### Problem to work on
Copy out every line of the data where the word "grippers" is found.

Given data below:

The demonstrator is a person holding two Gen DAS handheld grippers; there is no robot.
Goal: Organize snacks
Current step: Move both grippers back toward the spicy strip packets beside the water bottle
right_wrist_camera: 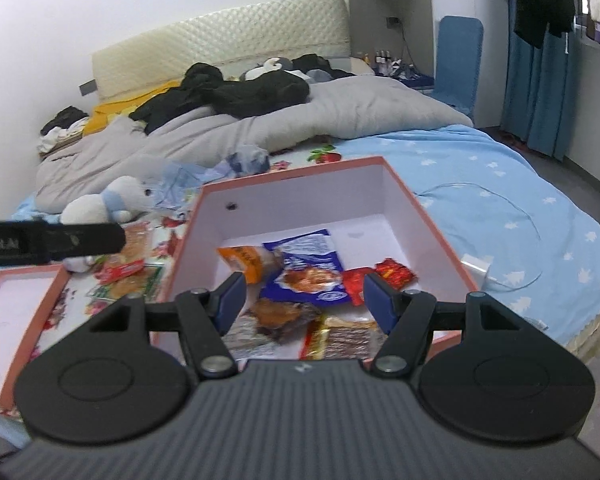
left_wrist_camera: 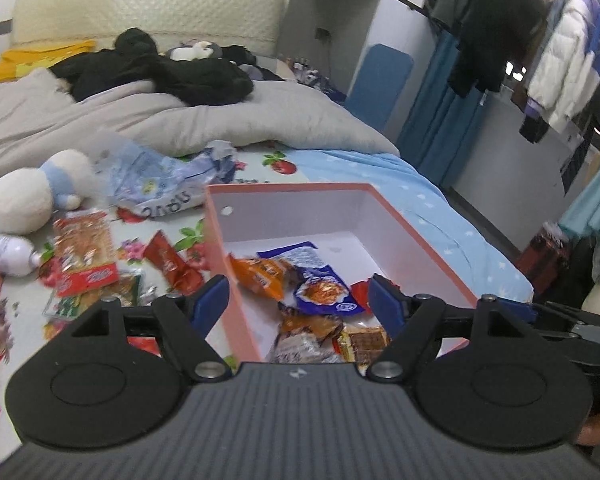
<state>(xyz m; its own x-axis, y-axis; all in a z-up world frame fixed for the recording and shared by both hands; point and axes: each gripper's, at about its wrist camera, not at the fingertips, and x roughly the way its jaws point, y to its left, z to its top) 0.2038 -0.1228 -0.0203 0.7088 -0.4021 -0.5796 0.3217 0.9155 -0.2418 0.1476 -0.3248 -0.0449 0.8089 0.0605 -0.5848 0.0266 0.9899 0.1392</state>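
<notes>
snacks: loose packets (left_wrist_camera: 86, 258), left of frame, light, crinkly; pinch a flat sealed edge
left tongs (left_wrist_camera: 296, 300): released, empty
right tongs (right_wrist_camera: 304, 296): released, empty

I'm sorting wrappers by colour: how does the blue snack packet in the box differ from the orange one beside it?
The blue snack packet is the bigger of the two and lies flat and fully in view; the orange packet is smaller and partly hidden behind the right gripper's finger. The blue one shows a food picture; the orange one shows only print. Both lie inside the pink box, touching each other.
</notes>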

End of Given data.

### Task response
The demonstrator is a person holding two Gen DAS handheld grippers; there is no robot.
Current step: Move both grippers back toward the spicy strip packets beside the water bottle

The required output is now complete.